COVID-19 and multisystem inflammatory syndrome in children and adolescents: “As the COVID-19 outbreak evolves, the scientific community needs to generate good evidence for the diagnosis and treatment of MIS-C. A recent report from the US CDC describes in detail the clinical characteristics and treatment modalities available for patients with MIS-C in a large case series of the US population. However, epidemiological data using cohort or case-control designs are urgently needed to establish the cause and causality between COVID-19 and MIS-C. Clinical management and potential treatment protocols should be tested in randomised controlled trials or cohort designs to compare clinical outcomes and changes in inflammatory markers. It is also important to understand whether Kawasaki disease-type morbidities, including coronary artery dilatation, occur in patients with MIS-C and how frequently they occur, and whether the use of aspirin or other interventions can reduce this risk and long-term morbidities. Laboratory investigations into the pathophysiological and immunological mechanisms of the disease are urgently needed to provide insights into potential treatment targets and to inform strategies for vaccine development. Finally, with the small number of cases globally, establishing an international research collaboration is vital to rapidly conduct these studies in a coordinated and effective way.”

Risk of COVID-19 in health-care workers in Denmark: an observational cohort study: “Between April 15 and April 23, 2020, we screened 29 295 health-care workers, of whom 28 792 (98.28%) provided their test results. We identified 1163 (4.04% [95% CI, 3.82–4.27]) seropositive health-care workers. Seroprevalence was higher in health-care workers than in blood donors (142 [3.04%] of 4672). Seroprevalence was higher in male health-care workers (331 [5.45%] of 6077) than in female health-care workers (832 [3.66%] of 22 715). Frontline health-care workers working in hospitals had a significantly higher seroprevalence (779 [4.55%] of 16 356) than health-care workers in other settings (384 [3.29%] of 11 657). Health-care workers working on dedicated COVID-19 wards (95 [7·19%] of 1321) had a significantly higher seroprevalence than other frontline health-care workers working in hospitals (696 [4·35%] of 15 983). 622 [53·5%] of 1163 seropositive participants reported symptoms attributable to SARS-CoV-2. Loss of taste or smell was the symptom that was most strongly associated with seropositivity (377 [32·39%] of 1164 participants with this symptom were seropositive vs 786 [2·84%] of 27 628 without this symptom). Conclusion: The prevalence of health-care workers with antibodies against SARS-CoV-2 was low but higher than in blood donors. The risk of SARS-CoV-2 infection in health-care workers was related to exposure to infected patients. More than half of seropositive health-care workers reported symptoms attributable to COVID-19.”

From the MJA

Victoria’s response to a resurgence of COVID-19 has averted 9000-37000 cases in July 2020: “In conclusion, the control measures introduced in Victoria from 1 July reduced the transmission of COVID-19, averting 9000–37 000 infections between 2 and 30 July. Importantly, however, there remains small but significant ongoing growth with further work needed to bring the Victorian epidemic under control. A broader and sustainable effort, involving community and government together is needed to optimise the uptake of all of the non-pharmaceutical interventions available to us.”
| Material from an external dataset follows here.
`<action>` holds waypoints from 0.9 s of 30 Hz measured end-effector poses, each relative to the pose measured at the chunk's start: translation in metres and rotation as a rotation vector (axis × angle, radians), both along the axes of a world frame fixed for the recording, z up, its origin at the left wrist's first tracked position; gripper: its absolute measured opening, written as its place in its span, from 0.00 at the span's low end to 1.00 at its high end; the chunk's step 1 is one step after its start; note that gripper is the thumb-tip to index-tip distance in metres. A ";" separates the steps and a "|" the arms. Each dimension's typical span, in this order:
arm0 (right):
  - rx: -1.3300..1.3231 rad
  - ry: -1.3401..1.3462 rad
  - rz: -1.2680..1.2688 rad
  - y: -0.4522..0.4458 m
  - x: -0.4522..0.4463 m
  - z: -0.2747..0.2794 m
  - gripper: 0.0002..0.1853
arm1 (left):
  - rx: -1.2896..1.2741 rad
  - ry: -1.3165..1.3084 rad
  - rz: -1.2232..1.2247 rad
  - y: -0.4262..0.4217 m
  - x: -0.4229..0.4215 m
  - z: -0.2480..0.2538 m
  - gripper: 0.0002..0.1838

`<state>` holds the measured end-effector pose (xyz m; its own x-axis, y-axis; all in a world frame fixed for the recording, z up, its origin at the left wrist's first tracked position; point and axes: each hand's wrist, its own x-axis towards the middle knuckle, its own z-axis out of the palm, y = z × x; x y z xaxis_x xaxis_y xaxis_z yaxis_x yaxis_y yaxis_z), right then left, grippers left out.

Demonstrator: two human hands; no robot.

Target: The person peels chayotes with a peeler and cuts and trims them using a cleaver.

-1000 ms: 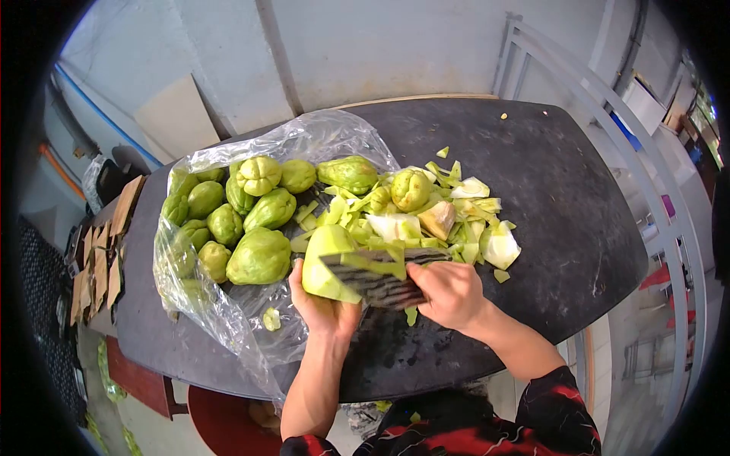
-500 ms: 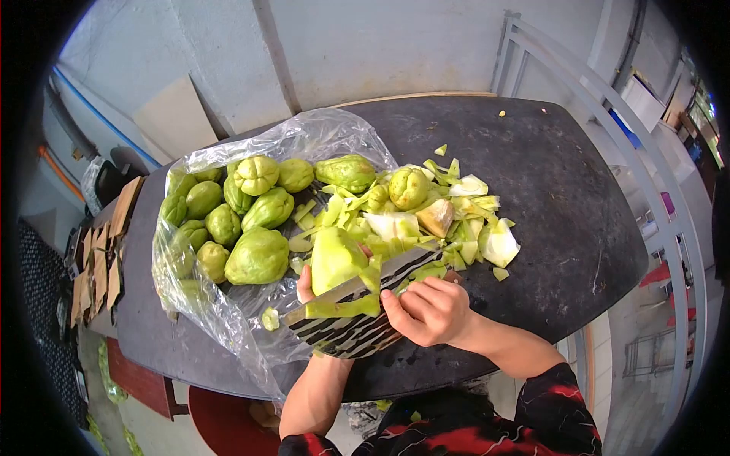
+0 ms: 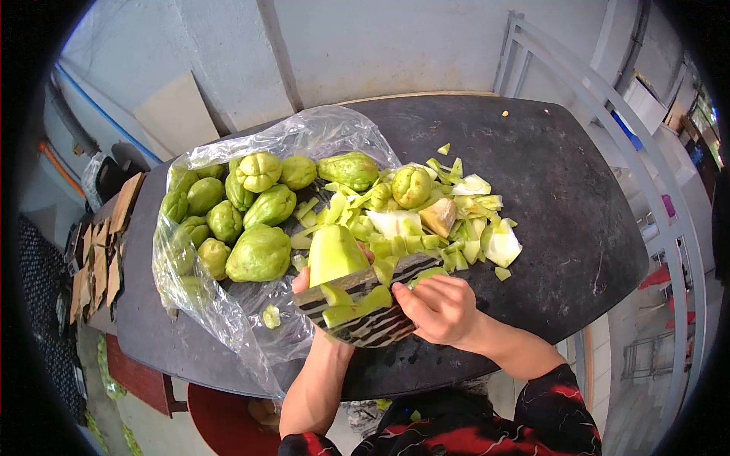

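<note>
My left hand (image 3: 303,283) is closed around a partly peeled chayote (image 3: 333,252), gripping it from below; most of its fingers are hidden behind the fruit and blade. In my right hand (image 3: 441,308) is a wide-bladed cleaver (image 3: 372,330), its handle hidden by the fingers. The blade lies across the lower front of the chayote, its flat face showing dark and light stripes. Several pale green slices (image 3: 353,308) cling to that face. Just beyond, cut peelings (image 3: 456,251) are heaped on the dark table (image 3: 555,205).
A clear plastic bag (image 3: 251,334) lies spread at the left with several whole chayotes (image 3: 258,253) on it. One yellowish chayote (image 3: 411,187) rests on the peelings. Behind the table is a wall (image 3: 395,53); a grey metal railing (image 3: 608,121) runs along the right.
The cleaver has shifted slightly right with my right hand, and the slices on its blade sit differently. A small piece near the blade's tip now lies apart on the plastic.
</note>
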<state>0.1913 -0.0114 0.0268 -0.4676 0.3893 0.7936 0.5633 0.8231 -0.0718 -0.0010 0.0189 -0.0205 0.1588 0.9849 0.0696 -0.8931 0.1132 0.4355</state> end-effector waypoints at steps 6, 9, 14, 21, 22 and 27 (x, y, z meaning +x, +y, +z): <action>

Modelling the impact of reducing control measures on the COVID-19 pandemic in a low transmission setting: “Policy changes leading to the gathering of large, unstructured groups with unknown individuals (e.g. bars opening, increased public transport use) posed the greatest risk of epidemic rebound, while policy changes leading to smaller, structured gatherings with known individuals (e.g. small social gatherings) posed least risk of epidemic rebound. In the model, epidemic rebound following some policy changes took more than two months to occur. Model outcomes support continuation of working from home policies to reduce public transport use, and risk mitigation strategies in the context of social venues opening. Conclusions: Care should be taken to avoid lifting sequential COVID-19 policy restrictions within short time periods, as it could take more than two months to detect the consequences of any changes.”